Twitter Dynamics at Conferences
Last week I attended the Museums Australia conference in Adelaide. It was my second time tweeting at a MA conference, and as Regan Forrest suggests, there was a more robust Twitter conversation going on this time. I also felt more connected to Twitter in this conference than I did last year, and it got me thinking about how the Twitter dynamics of a conference has affected my experience.
My Twitter experience of #masa2012
Generally the affect on my experience was very positive. Firstly, it helped me to feel more involved in the conference, and less like a passive observer of others’ ideas. It gave me the opportunity to engage in an ongoing professional conversation, which in turn gave me an opportunity to connect with colleagues I may not have ‘met’ otherwise. It opened up doors to new conversations, resources, and I physically met with people I probably would not have if it wasn’t for our Twitter conversations.
Secondly, it helped me to actively interpret the main message or take-away from each presentation. The desire to join the Twitter conversation, and also because I intended to blog summaries of what was said, meant that I was focussed on finding the ‘point(s)’ of the presentation that resonated with me. I looked for openings to continue the conversation, the links to find more information and the ideas that might trigger opportunities in my work. In some cases, where the presentation did not immediately grab me or didn’t appear to be particularly relevant, I was able to stop myself tuning out by focussing on that search for meaning.
On the other hand, Twitter could be distracting and add an element of pressure to keep up with both Twitter and the presentation. The ability it provides to follow a conversation and link to external information means that, at times, I ‘left’ the presentation to focus on this conversation. On the whole though, I think I was mostly able to balance it ok. Knowing the Twitter conversation would be available to refer to later, and that the conversation could continue after the end of the presentation, meant that I was able to let go when I needed to. I also think the value Twitter provides for active learning and collaboration outweighs the distraction factor.
While the conversation on Twitter was more robust than last year, it is still a minority group of participants, meaning that the conversation can be skewed and the potential for using Twitter as a collaborative tool is limited. During my presentation, using Prezi, I included a few opportunities to refer to live Twitter feeds – both from the room and elsewhere as examples of professional Twitter conversations by teachers. The aim of this was to be collaborative and to extend my message of sharing by giving the audience a platform to share their expertise, links and questions. Largely this didn’t work particularly effectively. This was partly due to internet issues I had at the start, meaning I had reduced time to dwell on these conversations. It was also because I didn’t have many tweeters in the room (and some of those that did were having wifi issues).
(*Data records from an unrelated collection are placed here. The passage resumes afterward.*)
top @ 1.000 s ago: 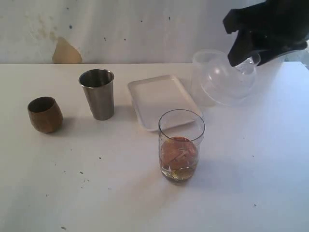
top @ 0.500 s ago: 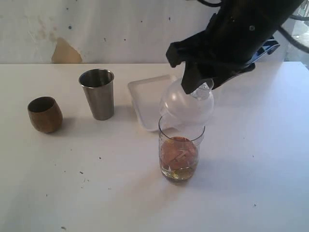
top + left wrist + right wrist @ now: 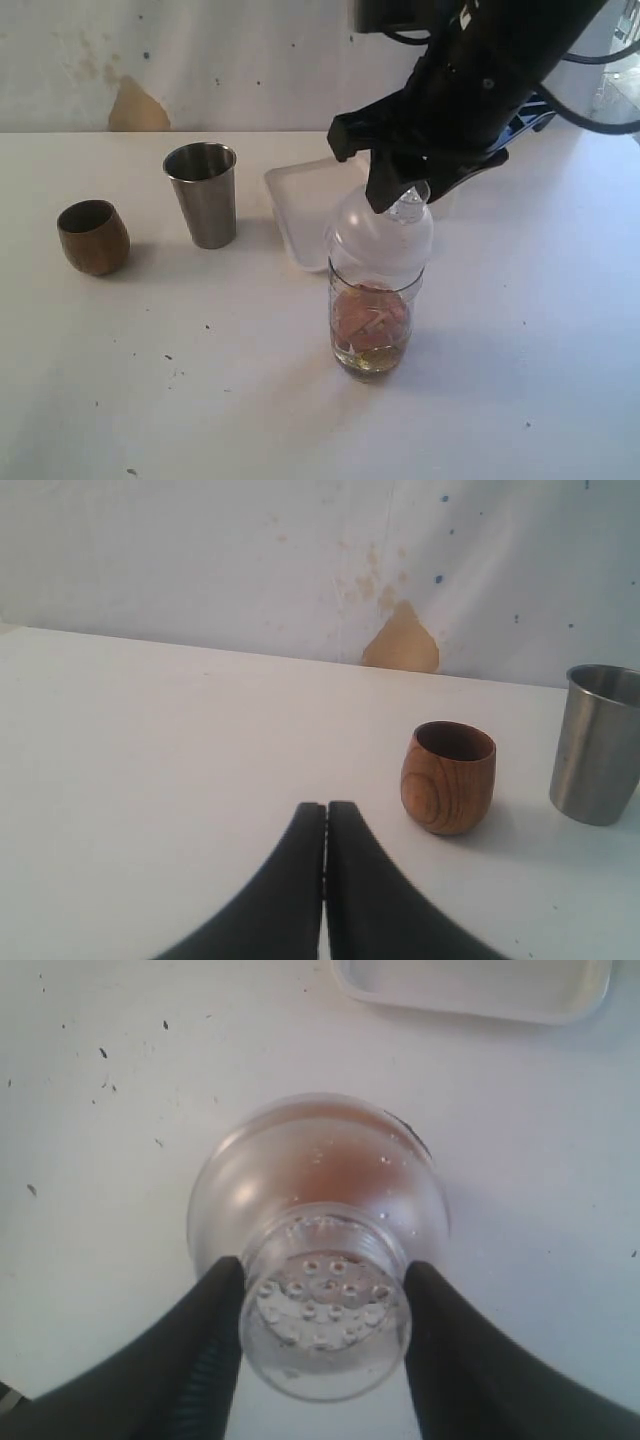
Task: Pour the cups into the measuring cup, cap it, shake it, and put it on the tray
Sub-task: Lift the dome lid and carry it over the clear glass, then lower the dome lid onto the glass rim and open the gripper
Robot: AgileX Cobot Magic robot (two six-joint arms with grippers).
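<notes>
The right gripper (image 3: pixel 402 196) pinches the lid (image 3: pixel 380 238) by its neck. The lid sits on the clear cup (image 3: pixel 369 325), far from every table (image 3: pixel 520 380) edge. The left gripper (image 3: pixel 326 832) is squeezed tight on nothing, near the wooden cup (image 3: pixel 448 777).

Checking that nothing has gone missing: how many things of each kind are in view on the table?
Drinking cups: 2 (wooden cup, steel tumbler)
Measuring cup: 1
Cap: 1
Tray: 1
Total: 5
</notes>
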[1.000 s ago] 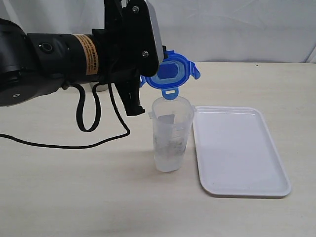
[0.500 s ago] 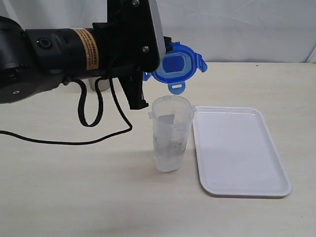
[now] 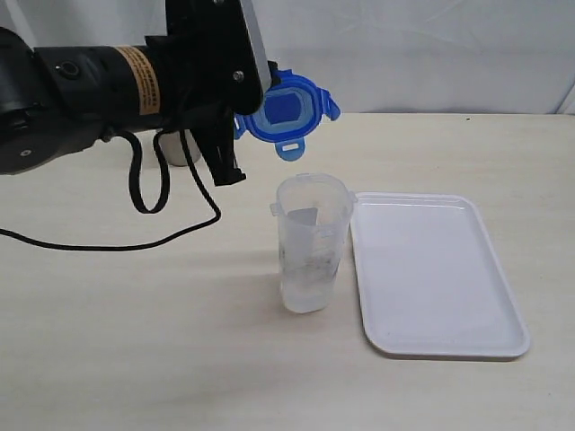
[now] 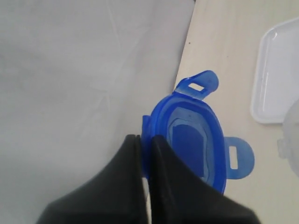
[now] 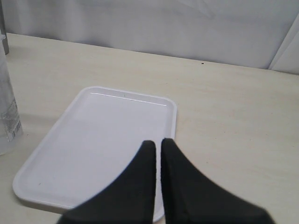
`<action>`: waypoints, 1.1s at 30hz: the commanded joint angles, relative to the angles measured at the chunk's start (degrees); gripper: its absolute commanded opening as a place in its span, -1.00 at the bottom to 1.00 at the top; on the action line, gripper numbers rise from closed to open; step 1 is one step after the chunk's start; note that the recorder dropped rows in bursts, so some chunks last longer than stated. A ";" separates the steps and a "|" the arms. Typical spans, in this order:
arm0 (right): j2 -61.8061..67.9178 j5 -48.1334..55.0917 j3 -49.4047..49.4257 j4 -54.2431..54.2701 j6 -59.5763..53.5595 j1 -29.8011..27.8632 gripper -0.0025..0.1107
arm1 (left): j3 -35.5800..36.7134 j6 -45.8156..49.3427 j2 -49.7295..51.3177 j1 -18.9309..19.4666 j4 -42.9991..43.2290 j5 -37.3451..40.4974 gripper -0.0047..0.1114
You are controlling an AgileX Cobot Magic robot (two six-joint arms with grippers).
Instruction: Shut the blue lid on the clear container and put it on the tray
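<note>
Jaws of our left gripper [image 4: 145,140] pinch the blue lid [image 3: 286,114] by its edge, aloft and tilted. The clear container [image 3: 312,244] stands upright, below and slightly beyond the fingertips.

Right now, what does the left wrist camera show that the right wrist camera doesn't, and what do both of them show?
Left wrist only: the blue lid, pinched by its edge in the shut left gripper. Right wrist only: the right gripper, shut and holding nothing. Both: the tray, nearly whole in the right wrist view but only a corner in the left, a sliver of the clear container, the pale table and the white backdrop.
</note>
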 commanded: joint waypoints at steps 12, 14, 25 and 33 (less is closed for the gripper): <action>-0.25 -0.24 0.21 0.10 -0.22 0.15 -0.88 | -0.13 0.49 1.73 -4.84 -0.13 0.78 -0.92; -0.25 -0.24 0.21 0.10 -0.22 0.15 -0.88 | -0.13 2.55 1.18 -5.61 -0.13 2.42 -0.92; -0.25 -0.24 0.21 0.10 -0.22 0.15 -0.88 | -0.13 4.40 1.08 -6.12 -0.13 5.66 -0.92; -0.25 -0.24 0.21 0.10 -0.22 0.15 -0.88 | -0.13 4.40 1.08 -6.12 -0.13 5.32 -0.92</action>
I guess it was to be expected that in a presentation like mine, which was mostly an introduction to the use of digital resources (such as Twitter), I would have fewer active tweeters. But I do think that in many circumstances Twitter provides an opportunity for presenters to bring the audience into the conversation, particularly when the layout of the room, in our case – a lecture theatre, does not encourage collaboration. It also promotes sharing and the creation of a digital repository of links and discussion points.
Considerations when tweeting or blogging at conferences
Following the conference @laura_miles tweeted a link to a blog post: Advice on Academic Blogging Tweeting Whatever . The post was in response to a Twitter event that caused people to think about the ethics of tweeting at conferences. Have a look at this Storify to get the drift. It certainly caused me to stop and think about my tweeting and blogging habits. I would not want what I write to have a negative affect on the presenters. But coming from the education and museum community I feel there is a strong positive sharing attitude amongst my colleagues. Generally, we are very collaborative across our organisations, we are happy to share our ideas and for others to use them. But that might not be everyone.
@interactivate (Regan Forrest) pointed out that Museums Australia conferences are different to some other conferences (such as Science conferences) where major breakthroughs/results are announced. She also suggested that having an official hashtag could mean that presenters should expect that they will be tweeted unless they request otherwise. I wonder if we need to define whose responsibility it is? It would certainly be easier if presenter consent was assumed unless they say otherwise, but if a presenter is not familiar with Twitter and how it works, would their consent be informed?
I am certainly not an advocate for over-regulation, but perhaps it would help encourage respectful collaboration if presenters were given prior information that parts of their presentation may be ‘broadcast’, and notify them that they may withdraw their consent. Do we need to do that?